▸ What needs to be done: Among the entries below, retype exactly the lines starting with the one with "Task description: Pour" and going on through the one with "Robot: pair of", but not the pictures.

▸ Dataset content:
------------------------------------
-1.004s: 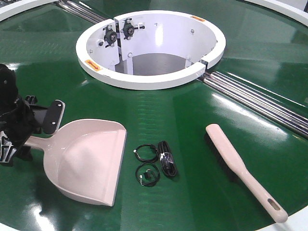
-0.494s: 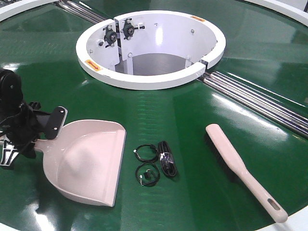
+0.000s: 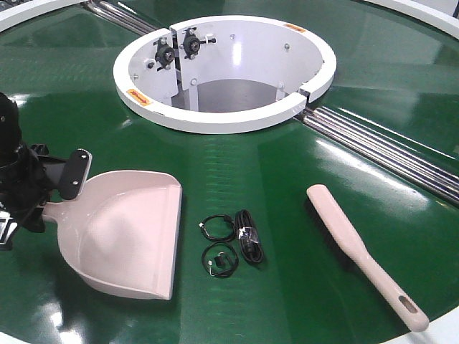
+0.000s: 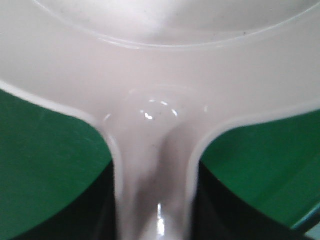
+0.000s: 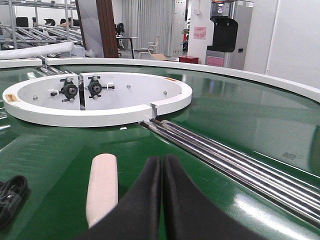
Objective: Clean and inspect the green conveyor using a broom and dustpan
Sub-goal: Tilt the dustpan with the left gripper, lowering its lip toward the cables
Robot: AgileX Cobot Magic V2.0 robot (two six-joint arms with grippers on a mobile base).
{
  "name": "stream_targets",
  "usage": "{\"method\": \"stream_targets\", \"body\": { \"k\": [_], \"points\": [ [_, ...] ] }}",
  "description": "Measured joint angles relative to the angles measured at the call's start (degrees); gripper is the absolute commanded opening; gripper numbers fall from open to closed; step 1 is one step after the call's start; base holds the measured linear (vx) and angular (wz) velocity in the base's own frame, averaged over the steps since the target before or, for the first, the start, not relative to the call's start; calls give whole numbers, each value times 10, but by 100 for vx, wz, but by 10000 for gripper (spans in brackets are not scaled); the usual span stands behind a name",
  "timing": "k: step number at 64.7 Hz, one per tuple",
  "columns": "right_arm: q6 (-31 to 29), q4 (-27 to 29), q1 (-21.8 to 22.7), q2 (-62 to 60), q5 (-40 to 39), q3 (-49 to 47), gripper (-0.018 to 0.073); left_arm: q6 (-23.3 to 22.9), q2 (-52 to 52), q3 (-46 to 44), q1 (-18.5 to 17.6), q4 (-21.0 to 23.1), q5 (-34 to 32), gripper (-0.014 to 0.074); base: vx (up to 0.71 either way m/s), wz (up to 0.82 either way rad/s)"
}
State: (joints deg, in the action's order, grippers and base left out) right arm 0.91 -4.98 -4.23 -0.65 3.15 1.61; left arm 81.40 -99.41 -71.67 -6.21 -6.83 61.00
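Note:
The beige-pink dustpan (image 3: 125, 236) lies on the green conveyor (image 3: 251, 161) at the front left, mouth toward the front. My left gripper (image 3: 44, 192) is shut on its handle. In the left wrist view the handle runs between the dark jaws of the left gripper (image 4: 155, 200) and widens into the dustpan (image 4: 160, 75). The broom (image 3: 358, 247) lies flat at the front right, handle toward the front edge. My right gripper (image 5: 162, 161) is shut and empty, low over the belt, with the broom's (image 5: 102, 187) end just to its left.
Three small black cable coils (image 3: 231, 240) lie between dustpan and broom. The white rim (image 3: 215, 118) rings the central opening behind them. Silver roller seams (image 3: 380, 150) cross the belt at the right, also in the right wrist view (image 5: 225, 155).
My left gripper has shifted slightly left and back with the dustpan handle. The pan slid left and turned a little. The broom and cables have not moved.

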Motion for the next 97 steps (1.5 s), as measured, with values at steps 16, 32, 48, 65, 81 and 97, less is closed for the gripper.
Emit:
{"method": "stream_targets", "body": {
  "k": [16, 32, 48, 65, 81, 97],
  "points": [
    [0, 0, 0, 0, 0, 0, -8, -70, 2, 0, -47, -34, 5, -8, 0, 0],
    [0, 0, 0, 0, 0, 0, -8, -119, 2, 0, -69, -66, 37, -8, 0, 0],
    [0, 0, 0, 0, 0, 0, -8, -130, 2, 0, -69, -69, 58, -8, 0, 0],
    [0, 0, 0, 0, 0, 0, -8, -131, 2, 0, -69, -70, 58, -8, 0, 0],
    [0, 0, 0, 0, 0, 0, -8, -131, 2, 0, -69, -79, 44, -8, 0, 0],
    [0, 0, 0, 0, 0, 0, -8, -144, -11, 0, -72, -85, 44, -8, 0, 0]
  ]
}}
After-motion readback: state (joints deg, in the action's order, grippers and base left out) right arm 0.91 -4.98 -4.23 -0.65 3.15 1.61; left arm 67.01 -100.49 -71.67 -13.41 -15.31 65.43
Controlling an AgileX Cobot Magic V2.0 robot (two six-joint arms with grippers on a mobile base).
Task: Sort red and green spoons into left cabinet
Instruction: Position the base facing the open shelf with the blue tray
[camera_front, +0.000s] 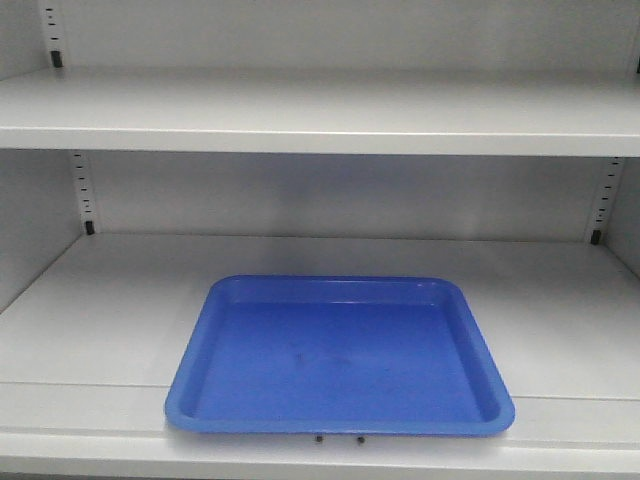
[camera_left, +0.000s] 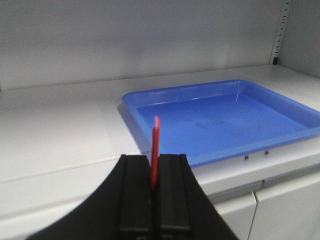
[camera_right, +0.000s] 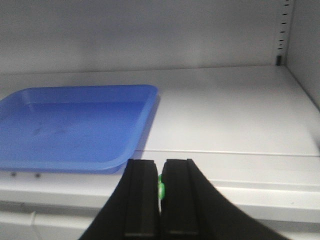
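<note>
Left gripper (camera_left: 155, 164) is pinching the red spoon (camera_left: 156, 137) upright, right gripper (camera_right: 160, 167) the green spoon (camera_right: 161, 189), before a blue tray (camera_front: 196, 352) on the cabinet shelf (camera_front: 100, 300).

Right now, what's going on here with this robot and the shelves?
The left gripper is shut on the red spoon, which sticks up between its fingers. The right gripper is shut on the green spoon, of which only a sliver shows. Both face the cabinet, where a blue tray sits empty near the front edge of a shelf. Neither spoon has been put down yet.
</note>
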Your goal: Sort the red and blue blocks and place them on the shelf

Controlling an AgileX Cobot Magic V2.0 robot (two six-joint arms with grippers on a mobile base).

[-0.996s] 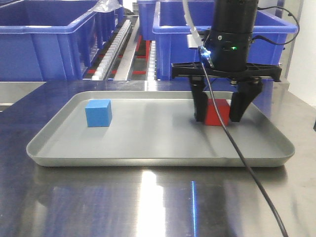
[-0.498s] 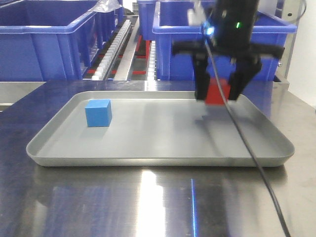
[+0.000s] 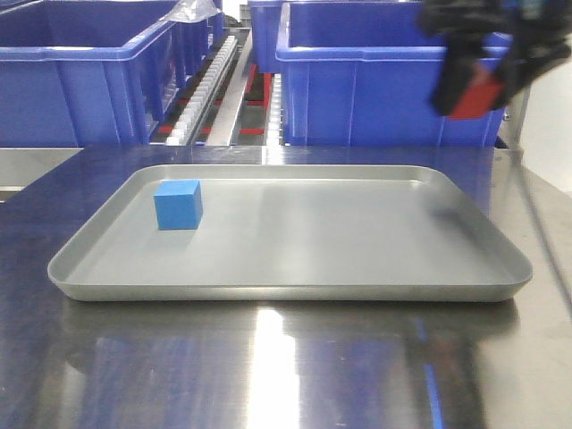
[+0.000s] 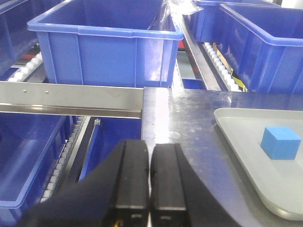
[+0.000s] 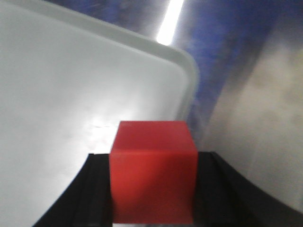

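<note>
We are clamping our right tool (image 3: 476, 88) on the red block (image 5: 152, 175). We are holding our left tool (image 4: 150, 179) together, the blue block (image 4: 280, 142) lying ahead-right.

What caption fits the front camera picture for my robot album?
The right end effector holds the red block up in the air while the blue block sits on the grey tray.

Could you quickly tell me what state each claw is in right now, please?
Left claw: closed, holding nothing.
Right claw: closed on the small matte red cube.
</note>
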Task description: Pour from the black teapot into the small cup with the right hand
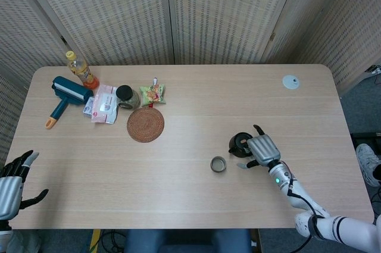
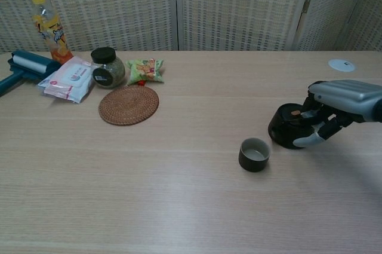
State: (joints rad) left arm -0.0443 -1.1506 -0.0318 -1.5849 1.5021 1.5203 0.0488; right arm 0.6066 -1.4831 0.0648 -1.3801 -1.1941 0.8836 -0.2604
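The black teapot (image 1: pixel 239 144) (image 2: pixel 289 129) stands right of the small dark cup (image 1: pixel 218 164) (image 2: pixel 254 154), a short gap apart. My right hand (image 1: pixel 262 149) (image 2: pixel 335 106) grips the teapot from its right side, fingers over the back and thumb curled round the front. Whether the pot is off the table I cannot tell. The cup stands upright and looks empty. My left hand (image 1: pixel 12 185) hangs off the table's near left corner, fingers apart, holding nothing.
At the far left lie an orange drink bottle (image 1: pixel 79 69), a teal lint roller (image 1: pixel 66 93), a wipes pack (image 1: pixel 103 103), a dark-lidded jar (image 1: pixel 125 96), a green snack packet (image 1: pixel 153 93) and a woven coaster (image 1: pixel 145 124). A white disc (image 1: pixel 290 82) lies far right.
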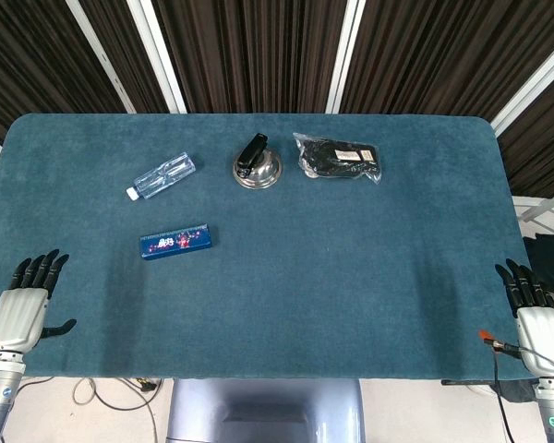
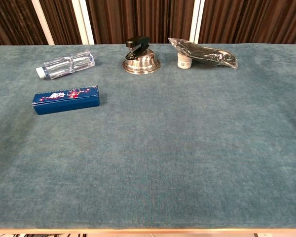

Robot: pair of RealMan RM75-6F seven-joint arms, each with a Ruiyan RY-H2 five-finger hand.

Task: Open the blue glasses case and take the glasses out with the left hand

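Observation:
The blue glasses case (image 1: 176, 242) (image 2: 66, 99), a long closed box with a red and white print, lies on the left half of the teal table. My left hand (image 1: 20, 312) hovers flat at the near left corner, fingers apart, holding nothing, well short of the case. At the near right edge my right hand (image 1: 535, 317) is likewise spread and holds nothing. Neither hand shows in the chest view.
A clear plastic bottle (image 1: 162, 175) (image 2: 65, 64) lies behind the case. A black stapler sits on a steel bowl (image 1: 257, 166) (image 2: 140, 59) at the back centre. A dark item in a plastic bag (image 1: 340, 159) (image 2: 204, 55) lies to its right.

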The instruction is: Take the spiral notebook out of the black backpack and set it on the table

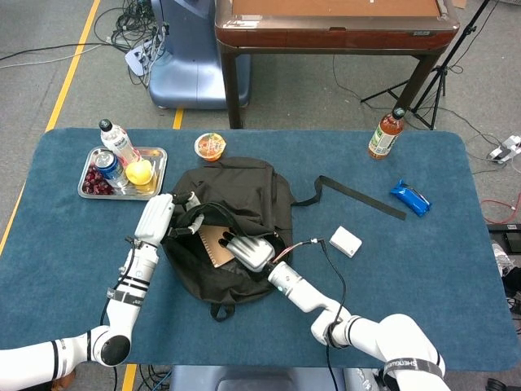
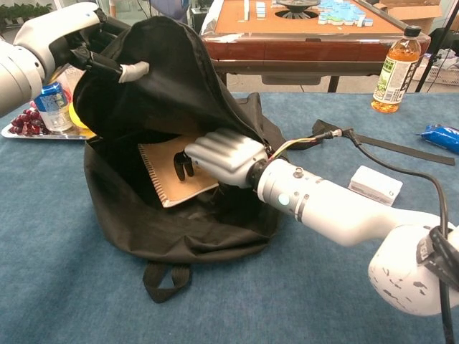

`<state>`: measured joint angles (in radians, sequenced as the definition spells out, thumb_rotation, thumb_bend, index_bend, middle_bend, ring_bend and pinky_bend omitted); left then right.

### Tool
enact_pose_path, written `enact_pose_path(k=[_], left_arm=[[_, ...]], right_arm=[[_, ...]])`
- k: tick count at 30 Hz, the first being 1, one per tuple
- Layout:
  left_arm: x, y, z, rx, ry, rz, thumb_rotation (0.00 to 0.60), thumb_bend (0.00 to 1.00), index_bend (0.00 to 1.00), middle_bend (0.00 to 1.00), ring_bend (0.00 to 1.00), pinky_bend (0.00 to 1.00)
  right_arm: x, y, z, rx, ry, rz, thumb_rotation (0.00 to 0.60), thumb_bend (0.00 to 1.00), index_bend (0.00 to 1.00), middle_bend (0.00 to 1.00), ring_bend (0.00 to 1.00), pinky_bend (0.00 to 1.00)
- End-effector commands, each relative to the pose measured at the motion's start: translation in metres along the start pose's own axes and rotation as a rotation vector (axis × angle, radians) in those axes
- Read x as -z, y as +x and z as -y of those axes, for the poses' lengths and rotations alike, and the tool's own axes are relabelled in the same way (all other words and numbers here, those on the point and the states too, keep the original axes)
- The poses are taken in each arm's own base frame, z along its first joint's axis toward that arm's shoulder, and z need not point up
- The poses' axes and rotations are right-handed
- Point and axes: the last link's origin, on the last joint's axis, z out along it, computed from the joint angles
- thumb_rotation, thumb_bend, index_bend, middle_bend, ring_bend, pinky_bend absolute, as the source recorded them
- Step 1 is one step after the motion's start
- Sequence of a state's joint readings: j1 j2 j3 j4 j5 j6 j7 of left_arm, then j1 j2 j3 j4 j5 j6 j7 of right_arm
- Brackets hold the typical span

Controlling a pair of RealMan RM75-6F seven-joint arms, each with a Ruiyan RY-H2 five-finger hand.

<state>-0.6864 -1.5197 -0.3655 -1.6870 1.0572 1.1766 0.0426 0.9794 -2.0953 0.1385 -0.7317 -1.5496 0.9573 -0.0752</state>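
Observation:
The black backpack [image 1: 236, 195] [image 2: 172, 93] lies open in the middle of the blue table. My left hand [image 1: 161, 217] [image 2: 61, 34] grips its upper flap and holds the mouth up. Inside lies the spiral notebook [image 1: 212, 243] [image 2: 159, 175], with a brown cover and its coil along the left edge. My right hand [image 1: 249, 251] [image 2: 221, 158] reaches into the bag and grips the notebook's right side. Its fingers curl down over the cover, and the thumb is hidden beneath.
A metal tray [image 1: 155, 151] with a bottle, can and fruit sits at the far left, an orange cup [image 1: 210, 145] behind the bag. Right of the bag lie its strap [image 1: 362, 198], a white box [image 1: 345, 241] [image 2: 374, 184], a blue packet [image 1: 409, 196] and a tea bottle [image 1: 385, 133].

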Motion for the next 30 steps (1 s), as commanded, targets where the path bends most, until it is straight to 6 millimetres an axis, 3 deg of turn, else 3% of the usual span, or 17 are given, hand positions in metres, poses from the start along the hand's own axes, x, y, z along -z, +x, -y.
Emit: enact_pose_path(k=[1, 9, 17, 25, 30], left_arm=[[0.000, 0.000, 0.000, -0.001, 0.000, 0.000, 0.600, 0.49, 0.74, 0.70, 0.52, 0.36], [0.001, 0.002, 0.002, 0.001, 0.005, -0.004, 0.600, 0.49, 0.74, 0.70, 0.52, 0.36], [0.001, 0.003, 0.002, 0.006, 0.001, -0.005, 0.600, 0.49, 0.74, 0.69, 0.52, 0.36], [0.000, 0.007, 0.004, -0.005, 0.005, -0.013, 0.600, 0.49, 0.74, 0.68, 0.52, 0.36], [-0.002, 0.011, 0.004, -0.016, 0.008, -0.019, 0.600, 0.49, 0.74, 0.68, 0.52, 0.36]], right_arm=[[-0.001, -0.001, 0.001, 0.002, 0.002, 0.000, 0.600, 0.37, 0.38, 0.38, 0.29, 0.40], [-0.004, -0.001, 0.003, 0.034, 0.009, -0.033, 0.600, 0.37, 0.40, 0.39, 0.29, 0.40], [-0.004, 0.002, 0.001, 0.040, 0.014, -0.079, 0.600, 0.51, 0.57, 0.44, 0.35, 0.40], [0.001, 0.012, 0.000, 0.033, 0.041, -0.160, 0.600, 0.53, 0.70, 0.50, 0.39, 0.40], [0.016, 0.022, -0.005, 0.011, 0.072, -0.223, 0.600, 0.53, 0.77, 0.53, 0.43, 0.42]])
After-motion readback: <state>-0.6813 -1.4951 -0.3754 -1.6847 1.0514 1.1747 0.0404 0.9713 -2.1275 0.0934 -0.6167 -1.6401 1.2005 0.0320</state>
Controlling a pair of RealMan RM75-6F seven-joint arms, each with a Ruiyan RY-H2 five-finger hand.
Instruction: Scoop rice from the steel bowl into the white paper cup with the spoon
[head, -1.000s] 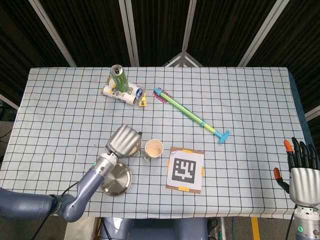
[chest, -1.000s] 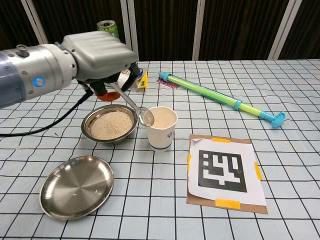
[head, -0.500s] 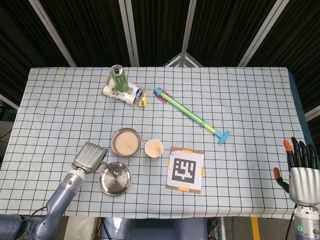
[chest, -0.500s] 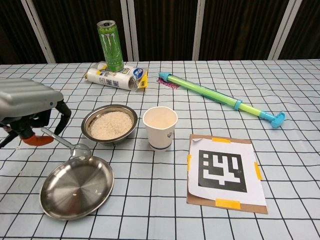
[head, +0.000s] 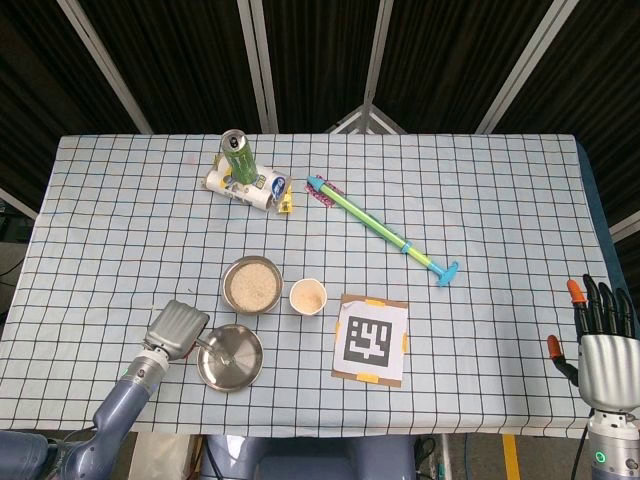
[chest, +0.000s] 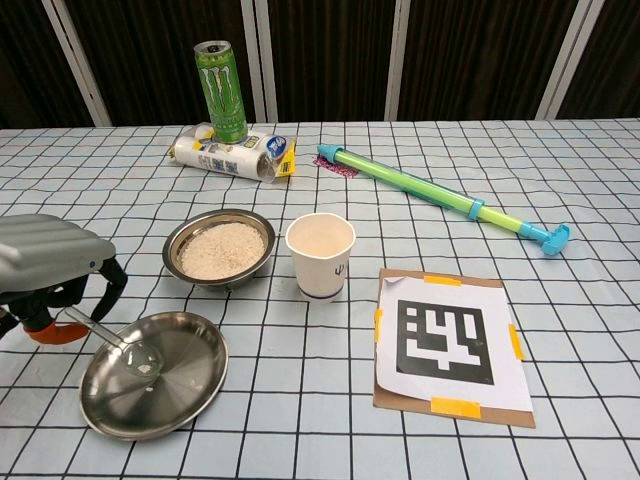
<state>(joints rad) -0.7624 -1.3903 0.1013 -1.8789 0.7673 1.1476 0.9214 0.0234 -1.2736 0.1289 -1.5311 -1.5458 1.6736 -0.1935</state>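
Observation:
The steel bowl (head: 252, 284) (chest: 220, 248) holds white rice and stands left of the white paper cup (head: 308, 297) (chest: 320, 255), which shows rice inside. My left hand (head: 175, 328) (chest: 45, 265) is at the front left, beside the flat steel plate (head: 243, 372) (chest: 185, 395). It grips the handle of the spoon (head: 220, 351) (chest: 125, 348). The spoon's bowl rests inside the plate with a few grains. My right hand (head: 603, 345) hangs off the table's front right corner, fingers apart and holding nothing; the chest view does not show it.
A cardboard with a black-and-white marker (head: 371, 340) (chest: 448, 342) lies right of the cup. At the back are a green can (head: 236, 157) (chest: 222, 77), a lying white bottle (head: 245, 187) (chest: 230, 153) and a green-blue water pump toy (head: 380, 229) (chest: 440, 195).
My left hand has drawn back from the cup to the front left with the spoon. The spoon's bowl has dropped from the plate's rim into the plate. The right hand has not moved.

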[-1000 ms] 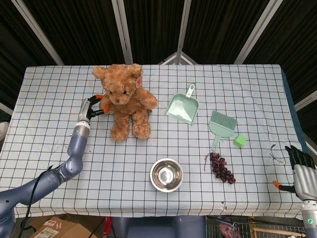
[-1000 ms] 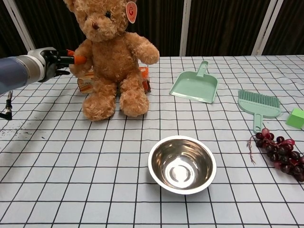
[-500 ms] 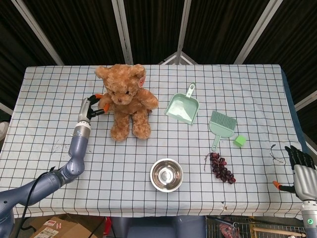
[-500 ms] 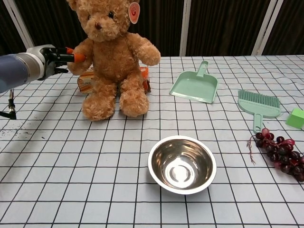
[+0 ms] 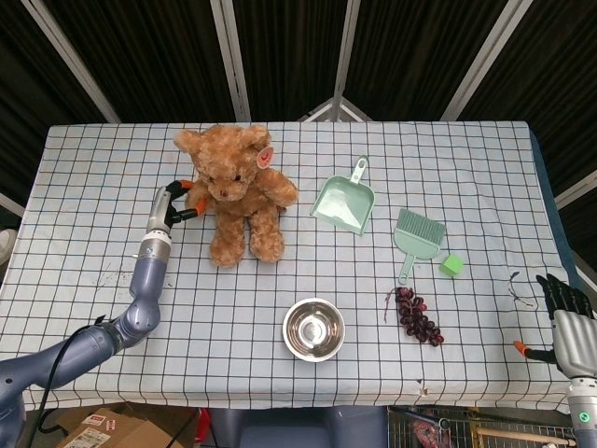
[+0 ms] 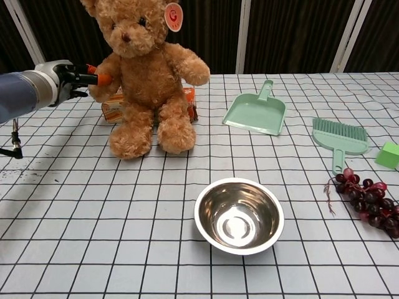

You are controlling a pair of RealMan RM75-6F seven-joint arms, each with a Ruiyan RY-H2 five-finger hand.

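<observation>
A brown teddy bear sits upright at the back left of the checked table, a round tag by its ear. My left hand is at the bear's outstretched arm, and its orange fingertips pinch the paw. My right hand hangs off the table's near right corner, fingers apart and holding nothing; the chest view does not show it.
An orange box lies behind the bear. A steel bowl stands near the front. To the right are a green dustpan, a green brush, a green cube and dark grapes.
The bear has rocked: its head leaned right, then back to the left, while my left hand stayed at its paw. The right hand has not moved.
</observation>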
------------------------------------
▸ Answer to this task:
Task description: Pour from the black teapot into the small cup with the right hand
State: (joints rad) left arm -0.0443 -1.1506 -0.0318 -1.5849 1.5021 1.5203 0.0488; right arm 0.6066 -1.4831 0.0648 -1.3801 -1.1941 0.8836 -0.2604
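The black teapot (image 1: pixel 239 144) (image 2: pixel 289 129) stands right of the small dark cup (image 1: pixel 218 164) (image 2: pixel 254 154), a short gap apart. My right hand (image 1: pixel 262 149) (image 2: pixel 335 106) grips the teapot from its right side, fingers over the back and thumb curled round the front. Whether the pot is off the table I cannot tell. The cup stands upright and looks empty. My left hand (image 1: pixel 12 185) hangs off the table's near left corner, fingers apart, holding nothing.
At the far left lie an orange drink bottle (image 1: pixel 79 69), a teal lint roller (image 1: pixel 66 93), a wipes pack (image 1: pixel 103 103), a dark-lidded jar (image 1: pixel 125 96), a green snack packet (image 1: pixel 153 93) and a woven coaster (image 1: pixel 145 124). A white disc (image 1: pixel 290 82) lies far right.
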
Robot: pair of RealMan RM75-6F seven-joint arms, each with a Ruiyan RY-H2 five-finger hand.

The required output has now been supplied.